First of all, e-mail services are getting harder and harder to use without rigorous configurations that help to make sure your e-mail is viewed as legitimate. The war on SPAM is never ending. The big players in e-mail have introduced so many rules and restrictions with sending emails that it is getting super hard to use it as a platform for reliable notifications. Even when you do things right, often, emails from the home lab may get tarpitted or rate limited, especially if you have an outage and your environment is spewing lots of alerts.
For me push alerts have become the solution to this issue. I use a combination of Mailrise and Pushover for the majority of my alerting and Ntfy as well. Mailrise and Ntfy are the relays that deliver the push notifications to Pushover, and then Pushover is the actual service that delivers the notifications to your devices. Mailrise is a proxy tool that “listens” on normal SMTP ports for devices and services that may only still be able to notify to email and then it translates this to modern notification service solutions like Pushover.

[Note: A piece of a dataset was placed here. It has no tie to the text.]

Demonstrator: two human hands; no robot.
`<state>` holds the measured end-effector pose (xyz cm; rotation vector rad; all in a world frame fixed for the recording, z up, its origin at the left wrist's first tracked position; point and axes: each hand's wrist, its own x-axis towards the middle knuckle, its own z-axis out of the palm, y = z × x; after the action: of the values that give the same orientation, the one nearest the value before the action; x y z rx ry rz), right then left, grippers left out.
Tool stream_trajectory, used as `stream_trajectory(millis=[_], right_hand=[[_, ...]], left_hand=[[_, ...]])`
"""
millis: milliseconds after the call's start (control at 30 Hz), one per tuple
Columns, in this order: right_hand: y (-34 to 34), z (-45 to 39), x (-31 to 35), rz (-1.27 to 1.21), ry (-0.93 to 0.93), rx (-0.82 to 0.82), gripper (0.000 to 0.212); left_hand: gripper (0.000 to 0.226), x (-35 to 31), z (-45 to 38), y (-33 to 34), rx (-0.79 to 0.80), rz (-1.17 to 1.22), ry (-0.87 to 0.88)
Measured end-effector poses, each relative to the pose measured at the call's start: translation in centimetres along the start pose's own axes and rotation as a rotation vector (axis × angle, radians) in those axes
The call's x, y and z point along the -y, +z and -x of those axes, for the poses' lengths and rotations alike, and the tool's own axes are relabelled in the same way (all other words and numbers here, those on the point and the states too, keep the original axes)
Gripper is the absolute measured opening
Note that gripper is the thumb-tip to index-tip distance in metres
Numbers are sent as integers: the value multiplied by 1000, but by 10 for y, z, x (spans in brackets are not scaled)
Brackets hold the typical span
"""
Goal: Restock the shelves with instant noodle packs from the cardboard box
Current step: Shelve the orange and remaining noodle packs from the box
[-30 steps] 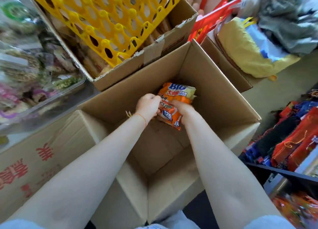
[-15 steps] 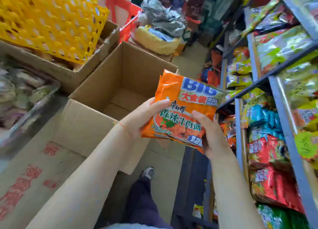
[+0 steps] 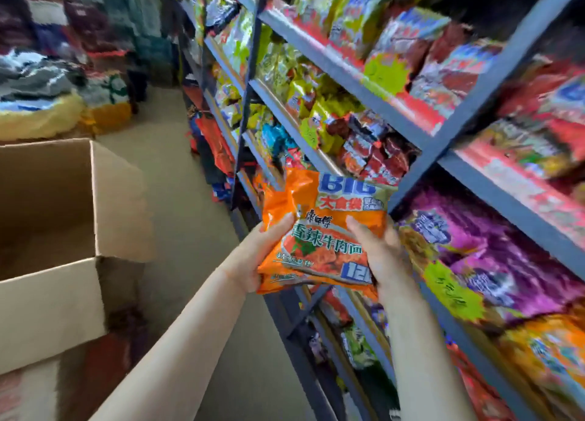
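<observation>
- The left hand (image 3: 253, 256) is gripping the left edge of the orange noodle packs (image 3: 319, 233), thumb lying across the front.
- The right hand (image 3: 380, 256) is clasping the right edge of the same packs, thumb on the printed face (a second pack seems to be showing underneath).
- The packs are hovering in the air just before the blue metal shelves (image 3: 421, 148), touching no shelf.
- The shelves are carrying green, red, purple and orange packets, heavily blurred.
- The cardboard box (image 3: 53, 281) is standing open at the left, well apart from the packs.
- Blurred bundles (image 3: 41, 81) are lying beyond the box, on the floor (image 3: 177, 173).
</observation>
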<state>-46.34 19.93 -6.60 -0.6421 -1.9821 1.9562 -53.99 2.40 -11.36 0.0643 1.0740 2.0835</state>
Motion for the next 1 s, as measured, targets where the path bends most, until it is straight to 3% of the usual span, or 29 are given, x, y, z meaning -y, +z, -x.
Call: stream_trajectory(millis=[167, 267, 367, 567, 667, 767, 867, 1000], right_hand=[[-123, 70, 5, -22, -161, -283, 31], [-196, 130, 6, -36, -207, -442, 41], [-264, 192, 1, -45, -201, -535, 36], [-344, 298, 9, 84, -240, -647, 21], [-364, 332, 14, 275, -305, -833, 48], [-389, 358, 22, 779, -414, -1060, 73], [-411, 376, 42, 1141, -477, -974, 67], [-428, 383, 61, 1329, -349, -984, 78]], left_hand=[[54, 62, -3, 97, 8, -46, -17], [41, 104, 10, 155, 8, -109, -21], [32, 148, 41, 214, 28, -207, -16], [46, 223, 125, 314, 416, -399, -48], [61, 250, 147, 352, 449, -488, -2], [79, 268, 157, 381, 466, -562, 19], [78, 283, 165, 404, 561, -583, -16], [66, 297, 171, 425, 639, -608, -41]])
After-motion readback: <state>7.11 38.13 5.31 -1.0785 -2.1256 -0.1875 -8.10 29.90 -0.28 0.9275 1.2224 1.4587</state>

I did an entire video on this setup here:
What I like about Pushover is that it has basically a $5 perpetual license that will get you a lifetime of messaging.
By combining these tools, you can have instant push alerts delivered to your phone, desktop, and other devices to notify you that something is down or not working. Granted, Pushover and other push alert services also have some mechanisms in place that help prevent just a flood of messages, but you aren’t having to fight against tons of requirements just to get reliable messaging through.

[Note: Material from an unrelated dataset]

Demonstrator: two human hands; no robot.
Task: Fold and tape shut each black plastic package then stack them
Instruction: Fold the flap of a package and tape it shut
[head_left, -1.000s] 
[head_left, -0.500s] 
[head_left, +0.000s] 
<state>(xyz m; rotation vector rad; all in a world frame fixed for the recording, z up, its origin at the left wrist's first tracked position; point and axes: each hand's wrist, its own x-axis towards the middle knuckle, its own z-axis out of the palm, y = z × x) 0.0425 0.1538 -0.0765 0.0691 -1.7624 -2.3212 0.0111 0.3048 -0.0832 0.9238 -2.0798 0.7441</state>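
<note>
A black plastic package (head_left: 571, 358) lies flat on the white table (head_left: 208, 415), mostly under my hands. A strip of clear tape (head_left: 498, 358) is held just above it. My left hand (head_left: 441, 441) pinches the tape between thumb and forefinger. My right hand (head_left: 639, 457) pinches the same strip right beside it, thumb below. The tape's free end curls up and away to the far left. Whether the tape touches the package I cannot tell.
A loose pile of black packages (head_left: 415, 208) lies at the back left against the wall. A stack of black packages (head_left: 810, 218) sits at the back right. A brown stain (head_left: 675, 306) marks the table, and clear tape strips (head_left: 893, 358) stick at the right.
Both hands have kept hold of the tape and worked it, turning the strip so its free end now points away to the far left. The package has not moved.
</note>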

Ok, now that you know what I use for actually getting alerts delivered, what do I actually alert on in my home lab? Let’s walk through the various pieces and parts of the environment and see what I am actually doing to give you some ideas in your own environment.
What I alert on in my hypervisor
The hypervisor layer is one of the most important places to configure your alerting. The reason for this is that if your infrastructure layer has issues, everything above it will become unstable. This is true whether you are running Proxmox, VMware, Hyper-V, or another platform.

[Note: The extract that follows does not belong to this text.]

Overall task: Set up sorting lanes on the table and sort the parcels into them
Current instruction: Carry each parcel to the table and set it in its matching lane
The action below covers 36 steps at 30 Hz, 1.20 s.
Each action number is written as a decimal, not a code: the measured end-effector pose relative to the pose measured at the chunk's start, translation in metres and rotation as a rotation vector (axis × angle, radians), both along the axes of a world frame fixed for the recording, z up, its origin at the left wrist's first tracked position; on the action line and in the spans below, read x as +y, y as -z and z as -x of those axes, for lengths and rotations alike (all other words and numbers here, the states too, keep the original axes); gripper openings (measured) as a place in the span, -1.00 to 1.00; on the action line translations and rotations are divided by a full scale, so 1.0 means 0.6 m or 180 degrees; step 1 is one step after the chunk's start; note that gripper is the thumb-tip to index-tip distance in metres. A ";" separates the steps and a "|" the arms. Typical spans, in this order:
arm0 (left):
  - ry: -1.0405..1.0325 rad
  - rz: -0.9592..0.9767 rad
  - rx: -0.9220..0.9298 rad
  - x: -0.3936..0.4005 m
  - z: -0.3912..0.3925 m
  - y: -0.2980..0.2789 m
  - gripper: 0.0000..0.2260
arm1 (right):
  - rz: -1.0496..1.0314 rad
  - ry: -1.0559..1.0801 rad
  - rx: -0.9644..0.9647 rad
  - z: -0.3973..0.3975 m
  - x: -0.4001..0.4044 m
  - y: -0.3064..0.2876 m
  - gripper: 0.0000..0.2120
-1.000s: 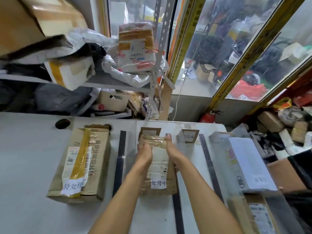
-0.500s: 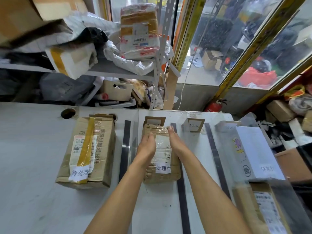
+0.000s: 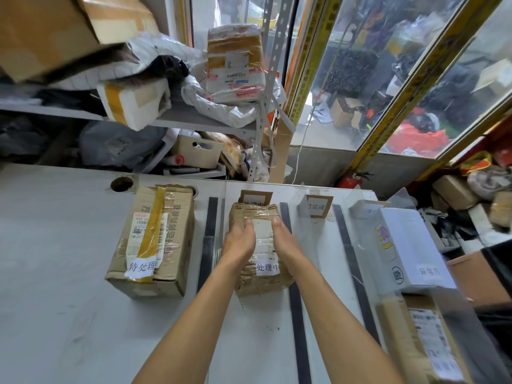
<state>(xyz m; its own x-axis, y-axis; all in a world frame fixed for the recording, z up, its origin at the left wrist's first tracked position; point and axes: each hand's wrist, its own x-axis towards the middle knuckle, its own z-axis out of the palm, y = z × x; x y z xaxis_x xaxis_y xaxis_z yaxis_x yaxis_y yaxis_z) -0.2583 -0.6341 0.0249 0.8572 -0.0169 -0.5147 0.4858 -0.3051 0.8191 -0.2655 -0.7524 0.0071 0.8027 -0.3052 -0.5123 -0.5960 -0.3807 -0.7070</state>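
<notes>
A small brown taped parcel with a white handwritten label lies in the second lane of the white table. My left hand grips its left side and my right hand grips its right side, thumbs on top. Black tape strips mark the lanes. A large labelled carton sits in the left lane. Small cardboard sign cards stand at the lanes' far ends. A white labelled parcel and a brown one lie in the right lane.
Behind the table a metal shelf holds several parcels and bags, with a bin and clutter beneath. A red fire extinguisher stands by the window wall. Boxes are piled on the floor at the right.
The brown parcel has slid a little toward the far sign card with both hands still on it. The view has tilted up slightly.
</notes>
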 end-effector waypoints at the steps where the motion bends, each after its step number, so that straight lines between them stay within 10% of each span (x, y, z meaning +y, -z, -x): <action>1: 0.0040 0.0021 -0.0005 0.002 0.008 -0.004 -0.48 | 0.0014 0.0009 -0.0108 0.012 0.003 -0.004 -0.17; 5: 0.0110 0.0156 -0.0135 0.012 0.051 -0.029 -0.48 | 0.0146 0.0045 -0.0506 0.065 0.020 -0.038 -0.45; 15: -0.0027 0.0661 -0.0765 0.144 0.256 -0.130 -0.60 | 0.0335 -0.0248 -0.0964 0.243 0.153 -0.127 -0.42; 18: -0.0229 0.0540 -0.1079 0.234 0.330 -0.145 -0.38 | 0.0262 -0.0516 -0.1189 0.303 0.226 -0.147 -0.42; 36: -0.2272 0.0284 -0.1441 0.908 0.571 -0.151 -0.53 | 0.0349 -0.2266 -0.1483 0.395 0.848 -0.195 -0.40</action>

I am running Proxmox VE Server as my hypervisor of choice in 2026. What alerts do I care about at this level of my self-hosting infrastructure? These are the alerts I generally care about getting related to my Proxmox environment:
- Host offline
- Cluster quorum problems
- Storage nearing capacity
- Backup failures
- Replication failures
- High availability service failures
- Hardware warnings
- Unexpected reboots
- Network failures
For Proxmox specifically, I pay close attention to cluster health warnings or any node specific warnings, like a node being offline or not communicating. Also, storage alerts are critical, especially for shared storage. Nothing will ruin a day faster than discovering a storage pool at 100% and VMs failing or crashing.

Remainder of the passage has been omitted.